◆ **What to work on**: Would you copy the records exactly, leaving the pictures out?

Segment Open

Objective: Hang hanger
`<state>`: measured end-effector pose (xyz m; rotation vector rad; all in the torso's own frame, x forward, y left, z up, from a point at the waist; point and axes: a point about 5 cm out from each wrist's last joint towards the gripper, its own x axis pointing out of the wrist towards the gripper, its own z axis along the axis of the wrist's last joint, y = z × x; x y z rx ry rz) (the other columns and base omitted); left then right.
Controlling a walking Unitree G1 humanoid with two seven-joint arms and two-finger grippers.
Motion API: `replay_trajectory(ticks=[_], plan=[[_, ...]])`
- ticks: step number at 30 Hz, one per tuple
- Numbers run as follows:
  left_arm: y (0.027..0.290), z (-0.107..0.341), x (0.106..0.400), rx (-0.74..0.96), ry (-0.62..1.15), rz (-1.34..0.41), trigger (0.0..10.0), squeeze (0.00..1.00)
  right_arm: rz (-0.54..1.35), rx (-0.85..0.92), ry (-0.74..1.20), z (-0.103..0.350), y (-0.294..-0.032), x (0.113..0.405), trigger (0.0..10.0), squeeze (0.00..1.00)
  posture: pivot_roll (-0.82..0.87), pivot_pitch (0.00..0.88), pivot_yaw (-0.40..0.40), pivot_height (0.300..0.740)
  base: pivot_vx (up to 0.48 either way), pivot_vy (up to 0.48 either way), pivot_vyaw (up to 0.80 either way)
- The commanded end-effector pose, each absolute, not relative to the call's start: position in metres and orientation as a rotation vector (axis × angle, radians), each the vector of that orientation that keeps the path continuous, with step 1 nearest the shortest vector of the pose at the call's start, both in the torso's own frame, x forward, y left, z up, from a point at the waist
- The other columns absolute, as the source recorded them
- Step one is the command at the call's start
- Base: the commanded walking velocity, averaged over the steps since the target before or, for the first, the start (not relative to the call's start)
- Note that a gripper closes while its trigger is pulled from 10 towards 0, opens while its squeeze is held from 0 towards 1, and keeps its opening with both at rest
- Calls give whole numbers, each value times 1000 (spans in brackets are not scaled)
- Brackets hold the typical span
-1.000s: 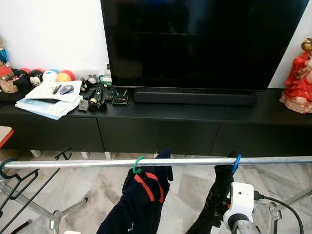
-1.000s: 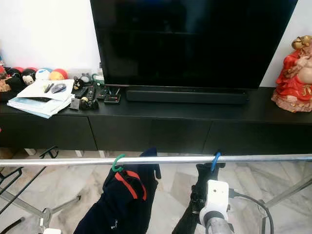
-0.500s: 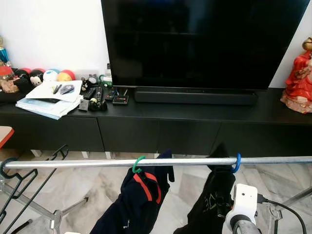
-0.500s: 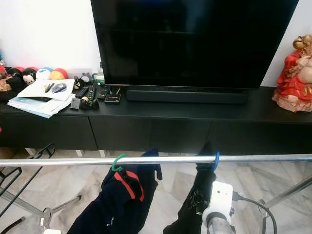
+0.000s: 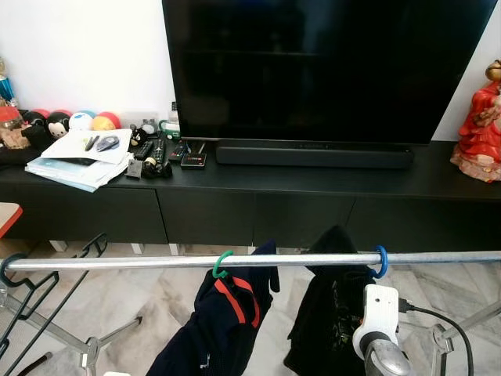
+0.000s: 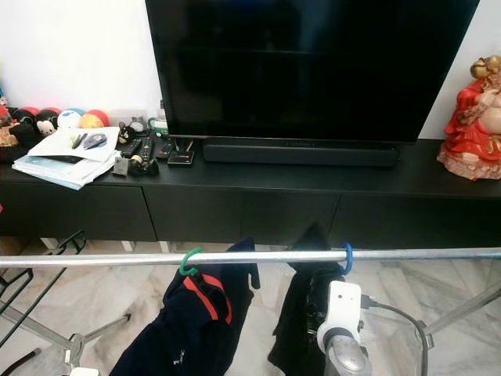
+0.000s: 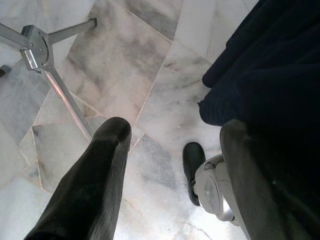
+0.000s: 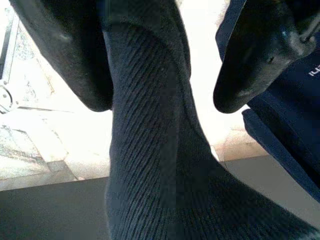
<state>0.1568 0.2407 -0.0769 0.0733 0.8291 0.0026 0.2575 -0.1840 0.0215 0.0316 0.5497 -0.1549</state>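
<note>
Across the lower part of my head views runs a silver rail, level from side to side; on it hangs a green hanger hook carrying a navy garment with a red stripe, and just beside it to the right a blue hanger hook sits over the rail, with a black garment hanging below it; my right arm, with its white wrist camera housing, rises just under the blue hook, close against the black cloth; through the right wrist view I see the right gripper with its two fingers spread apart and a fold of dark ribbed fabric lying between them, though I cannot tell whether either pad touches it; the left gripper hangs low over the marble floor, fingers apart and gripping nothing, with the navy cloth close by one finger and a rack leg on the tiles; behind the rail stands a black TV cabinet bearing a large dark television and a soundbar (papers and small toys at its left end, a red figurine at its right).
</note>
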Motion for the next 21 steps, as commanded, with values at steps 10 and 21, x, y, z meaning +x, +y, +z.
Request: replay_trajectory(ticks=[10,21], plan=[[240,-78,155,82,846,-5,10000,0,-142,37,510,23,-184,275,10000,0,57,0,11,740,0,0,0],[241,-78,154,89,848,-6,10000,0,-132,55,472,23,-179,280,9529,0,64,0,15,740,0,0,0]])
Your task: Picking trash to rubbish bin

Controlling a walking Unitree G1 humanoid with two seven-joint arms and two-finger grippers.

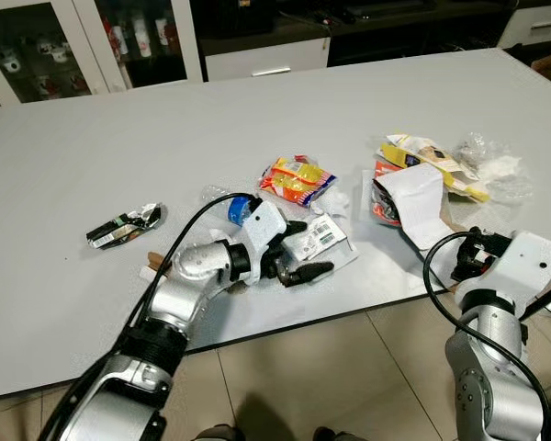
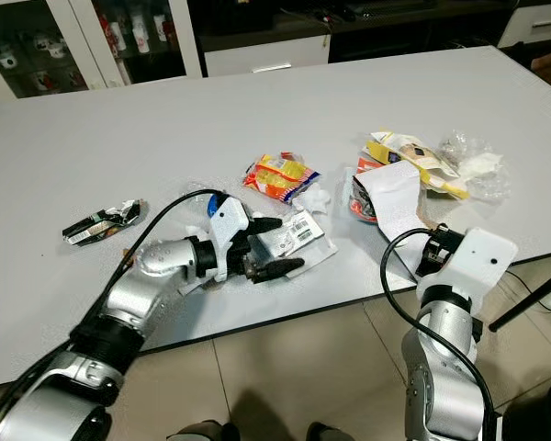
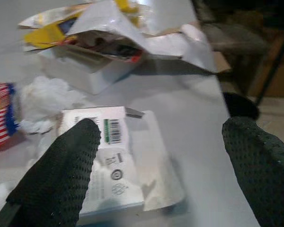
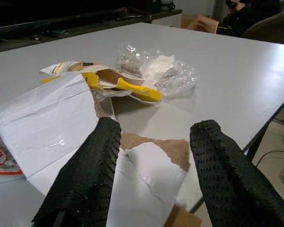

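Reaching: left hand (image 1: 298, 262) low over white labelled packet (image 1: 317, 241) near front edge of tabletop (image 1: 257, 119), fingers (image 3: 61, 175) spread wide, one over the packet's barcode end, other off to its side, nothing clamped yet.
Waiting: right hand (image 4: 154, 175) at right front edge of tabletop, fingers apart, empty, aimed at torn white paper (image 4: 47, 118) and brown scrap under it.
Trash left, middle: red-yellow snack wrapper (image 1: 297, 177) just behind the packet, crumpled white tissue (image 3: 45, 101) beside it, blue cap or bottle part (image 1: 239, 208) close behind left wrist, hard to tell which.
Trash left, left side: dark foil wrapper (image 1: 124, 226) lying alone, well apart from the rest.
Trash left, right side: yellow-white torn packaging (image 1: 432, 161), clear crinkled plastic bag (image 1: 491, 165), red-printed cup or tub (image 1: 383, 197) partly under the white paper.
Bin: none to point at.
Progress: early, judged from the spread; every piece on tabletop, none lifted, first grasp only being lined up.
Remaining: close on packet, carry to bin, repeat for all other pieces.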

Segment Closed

◆ **Response area**:
Objective: Hang hanger
`<state>`: measured end-effector pose (xyz m; rotation vector rad; all in the torso's own frame, x forward, y left, z up, from a point at the waist; point and axes: a point about 5 cm out from each wrist's last joint towards the gripper, its own x axis pointing out of the wrist towards the gripper, its own z axis along the axis of the wrist's last joint, y = z × x; x y z rx ry rz) (the other columns and base omitted); left then right.
Controlling a walking Unitree G1 humanoid with two seven-joint arms and two-finger grippers.
Motion API: `replay_trajectory(ticks=[_], plan=[[_, ...]])`
- ticks: step number at 30 Hz, one per tuple
- Numbers run as follows:
  left_arm: y (0.027..0.290), z (-0.107..0.341), x (0.106..0.400), rx (-0.74..0.96), ry (-0.62..1.15), rz (-1.34..0.41), trigger (0.0..10.0), squeeze (0.00..1.00)
  right_arm: rz (-0.54..1.35), rx (-0.85..0.92), ry (-0.74..1.20), z (-0.103..0.350), y (-0.294..-0.032), x (0.113..0.405), trigger (0.0..10.0), squeeze (0.00..1.00)
  posture: pivot_roll (-0.82..0.87), pivot_pitch (0.00..0.88), pivot_yaw (-0.40..0.40), pivot_height (0.300..0.740)
  base: pivot_vx (up to 0.48 either way), pivot_vy (up to 0.48 either way), pivot_vyaw (up to 0.80 either way)
- The commanded end-effector pose, each absolute, not relative to the call's start: position in metres and orientation as a rotation vector (axis × angle, radians), each the vector of that orientation that keeps the path continuous, with step 1 nearest the shortest vector of the pose at the call's start, both in the torso's own frame, x forward, y left, z up, from a point at the waist
- The other columns absolute, as the source recorded them
- Step one is the command at the call's start
- Base: the commanded walking velocity, averaged over the steps since the target before or, for the first, the start (not relative to the call's start)
- Note that a gripper closes while its trigger is pulled from 10 towards 0, opens while its squeeze is held from 0 towards 1, and keeps its opening with both at rest
- Calls give whole numbers, each value times 1000 (spans in brackets are not scaled)
- Brackets hold the typical span
-1.000s: 
-1.000s: 
-0.500s: 
-0.500s: 
+0.000s: 
+0.000s: 
+0.000s: 
+0.000s: 
<state>0.1568 0.2407 -0.0769 0.0733 0.8291 0.0026 0.2575 -0.1840 0.0215 0.0316 0.5497 -0.1549</state>
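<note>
Across the lower part of my head views runs a silver rail, level from side to side; on it hangs a green hanger hook carrying a navy garment with a red stripe, and just beside it to the right a blue hanger hook sits over the rail, with a black garment hanging below it; my right arm, with its white wrist camera housing, rises just under the blue hook, close against the black cloth; through the right wrist view I see the right gripper with its two fingers spread apart and a fold of dark ribbed fabric lying between them, though I cannot tell whether either pad touches it; the left gripper hangs low over the marble floor, fingers apart and gripping nothing, with the navy cloth close by one finger and a rack leg on the tiles; behind the rail stands a black TV cabinet bearing a large dark television and a soundbar (papers and small toys at its left end, a red figurine at its right).
</note>
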Motion for the next 21 steps, as commanded, with values at steps 10 and 21, x, y, z meaning +x, +y, +z.
Request: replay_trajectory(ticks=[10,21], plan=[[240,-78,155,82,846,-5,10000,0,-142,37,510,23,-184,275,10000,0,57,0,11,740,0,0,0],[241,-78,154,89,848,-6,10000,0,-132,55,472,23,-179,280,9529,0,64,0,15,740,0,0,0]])
Your task: Picking trash to rubbish bin

Controlling a walking Unitree G1 humanoid with two seven-joint arms and two-finger grippers.


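Reaching: left hand (image 1: 298, 262) low over white labelled packet (image 1: 317, 241) near front edge of tabletop (image 1: 257, 119), fingers (image 3: 61, 175) spread wide, one over the packet's barcode end, other off to its side, nothing clamped yet.
Waiting: right hand (image 4: 154, 175) at right front edge of tabletop, fingers apart, empty, aimed at torn white paper (image 4: 47, 118) and brown scrap under it.
Trash left, middle: red-yellow snack wrapper (image 1: 297, 177) just behind the packet, crumpled white tissue (image 3: 45, 101) beside it, blue cap or bottle part (image 1: 239, 208) close behind left wrist, hard to tell which.
Trash left, left side: dark foil wrapper (image 1: 124, 226) lying alone, well apart from the rest.
Trash left, right side: yellow-white torn packaging (image 1: 432, 161), clear crinkled plastic bag (image 1: 491, 165), red-printed cup or tub (image 1: 383, 197) partly under the white paper.
Bin: none to point at.
Progress: early, judged from the spread; every piece on tabletop, none lifted, first grasp only being lined up.
Remaining: close on packet, carry to bin, repeat for all other pieces.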

Nothing more is needed for this exercise.